**Problem description:** Needed from the data below: every line from the one with "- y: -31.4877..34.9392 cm" up to and including the one with "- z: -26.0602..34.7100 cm", repeated exactly and with nothing else.
Given material Start Marker
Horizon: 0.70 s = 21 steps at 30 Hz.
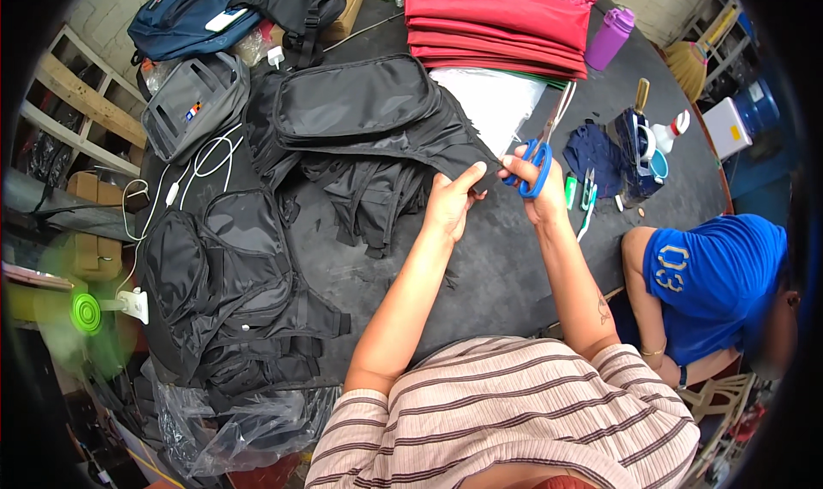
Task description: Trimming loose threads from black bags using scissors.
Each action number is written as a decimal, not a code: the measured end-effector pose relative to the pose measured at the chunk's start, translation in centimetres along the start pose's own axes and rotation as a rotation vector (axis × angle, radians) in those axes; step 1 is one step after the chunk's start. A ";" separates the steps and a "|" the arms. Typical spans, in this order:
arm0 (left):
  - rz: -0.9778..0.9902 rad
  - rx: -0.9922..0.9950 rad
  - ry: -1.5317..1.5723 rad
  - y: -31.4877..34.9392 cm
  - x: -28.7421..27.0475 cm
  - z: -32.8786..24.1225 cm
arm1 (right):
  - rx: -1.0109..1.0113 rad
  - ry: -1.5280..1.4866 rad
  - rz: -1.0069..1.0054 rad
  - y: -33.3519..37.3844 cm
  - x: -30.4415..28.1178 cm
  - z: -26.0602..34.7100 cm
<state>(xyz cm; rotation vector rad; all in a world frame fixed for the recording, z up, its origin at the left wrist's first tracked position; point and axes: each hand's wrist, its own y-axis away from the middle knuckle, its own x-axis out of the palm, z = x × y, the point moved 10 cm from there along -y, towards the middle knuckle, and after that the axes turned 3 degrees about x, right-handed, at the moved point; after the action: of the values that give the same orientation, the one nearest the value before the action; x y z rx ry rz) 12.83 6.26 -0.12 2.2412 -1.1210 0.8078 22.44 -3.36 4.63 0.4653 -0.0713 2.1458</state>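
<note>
Black backpack [351,99]: on the dark table [351,283], narrow end raised between the hands.
Left hand [453,204]: thumb and fingers clamped on that end.
Right hand [540,199]: fingers closed around blue-handled scissors [546,159], blades pointing away.
Red stack [497,22]: beyond the backpack; purple bottle [609,42] at its right.

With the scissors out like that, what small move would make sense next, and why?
Perhaps turn the blue-handled scissors so the blades face the black backpack's pinched corner: the left hand holds that corner, while the blades in the right hand point away from it. Whether a loose thread is there is too small to tell.
</note>
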 end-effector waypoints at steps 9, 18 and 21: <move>-0.147 0.222 -0.117 0.0 0.0 -0.7 | 0.304 0.268 0.265 7.0 -1.2 -6.7; -0.213 0.290 -0.217 0.4 -1.0 -0.9 | 0.336 0.394 0.284 8.5 -0.4 -6.0; -0.249 0.257 -0.223 0.6 -0.8 -1.0 | 0.317 0.421 0.239 8.2 -0.4 -5.9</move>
<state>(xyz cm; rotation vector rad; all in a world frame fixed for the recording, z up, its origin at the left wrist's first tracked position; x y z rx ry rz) 11.65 7.06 0.12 2.6738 -0.8451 0.6404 14.28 -7.15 0.00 0.1794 0.4769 2.4591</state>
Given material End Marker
**Response area:**
  - y: -31.4877..34.9392 cm
  - x: -28.7421..27.0475 cm
  - z: -32.8786..24.1225 cm
arm1 (right):
  - rx: -1.0109..1.0113 rad
  - ry: -1.5280..1.4866 rad
  - rz: -1.0069..1.0054 rad
  - y: -33.3519..37.3844 cm
  - x: -30.4415..28.1178 cm
  - z: -26.0602..34.7100 cm

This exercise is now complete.